- Problem:
Review the material and extract every line in which the word "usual" occurs.

------------

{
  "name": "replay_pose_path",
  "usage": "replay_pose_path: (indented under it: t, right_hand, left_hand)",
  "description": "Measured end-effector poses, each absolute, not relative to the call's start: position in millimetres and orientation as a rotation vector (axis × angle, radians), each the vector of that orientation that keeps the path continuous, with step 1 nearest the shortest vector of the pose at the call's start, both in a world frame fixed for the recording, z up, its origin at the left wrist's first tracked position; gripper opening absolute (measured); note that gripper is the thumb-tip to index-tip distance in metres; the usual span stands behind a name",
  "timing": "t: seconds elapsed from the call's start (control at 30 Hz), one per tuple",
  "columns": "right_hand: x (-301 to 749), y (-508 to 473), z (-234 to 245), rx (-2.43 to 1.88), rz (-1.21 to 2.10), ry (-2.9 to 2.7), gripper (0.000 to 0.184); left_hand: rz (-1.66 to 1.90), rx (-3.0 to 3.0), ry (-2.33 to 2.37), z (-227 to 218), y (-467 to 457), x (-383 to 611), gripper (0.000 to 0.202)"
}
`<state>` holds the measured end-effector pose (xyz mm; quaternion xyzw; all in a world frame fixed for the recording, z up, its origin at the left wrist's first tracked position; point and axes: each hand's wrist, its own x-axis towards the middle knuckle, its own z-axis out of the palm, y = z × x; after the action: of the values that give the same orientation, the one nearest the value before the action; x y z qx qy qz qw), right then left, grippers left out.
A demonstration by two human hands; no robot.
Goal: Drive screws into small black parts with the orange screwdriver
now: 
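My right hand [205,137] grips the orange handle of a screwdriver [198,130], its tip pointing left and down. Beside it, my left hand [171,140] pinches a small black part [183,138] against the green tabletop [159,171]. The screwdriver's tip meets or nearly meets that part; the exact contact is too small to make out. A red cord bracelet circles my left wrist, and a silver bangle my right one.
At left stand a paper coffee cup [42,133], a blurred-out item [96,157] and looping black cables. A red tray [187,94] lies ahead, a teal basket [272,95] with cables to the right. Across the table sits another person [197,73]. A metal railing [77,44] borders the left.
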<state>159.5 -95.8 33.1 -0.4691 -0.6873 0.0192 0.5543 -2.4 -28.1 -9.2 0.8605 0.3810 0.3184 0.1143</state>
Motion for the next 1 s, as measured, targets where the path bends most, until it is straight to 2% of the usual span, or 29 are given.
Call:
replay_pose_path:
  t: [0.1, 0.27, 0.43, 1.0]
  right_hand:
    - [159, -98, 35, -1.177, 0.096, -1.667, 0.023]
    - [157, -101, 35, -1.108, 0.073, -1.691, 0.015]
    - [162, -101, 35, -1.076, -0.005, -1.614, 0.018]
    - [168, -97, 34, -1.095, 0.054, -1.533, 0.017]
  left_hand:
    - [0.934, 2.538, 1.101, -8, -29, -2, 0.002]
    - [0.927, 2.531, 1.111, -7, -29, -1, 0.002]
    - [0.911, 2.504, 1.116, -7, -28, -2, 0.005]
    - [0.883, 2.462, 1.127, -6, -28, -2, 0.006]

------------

- Exercise output:
  "description": "Measured end-effector poses, each absolute, not relative to the call's start: position in millimetres and orientation as a rotation vector (axis × angle, radians), each the vector of that orientation that keeps the path continuous, with step 1 nearest the shortest vector of the pose at the call's start, both in a world frame fixed for the recording, z up, its origin at the left wrist's first tracked position; gripper opening absolute (measured); note that gripper is the thumb-tip to index-tip distance in metres; the usual span stands behind a name",
Motion for the next 1 s, as measured, targets where the path bends most, until it is straight to 2% of the usual span, or 29 are given.

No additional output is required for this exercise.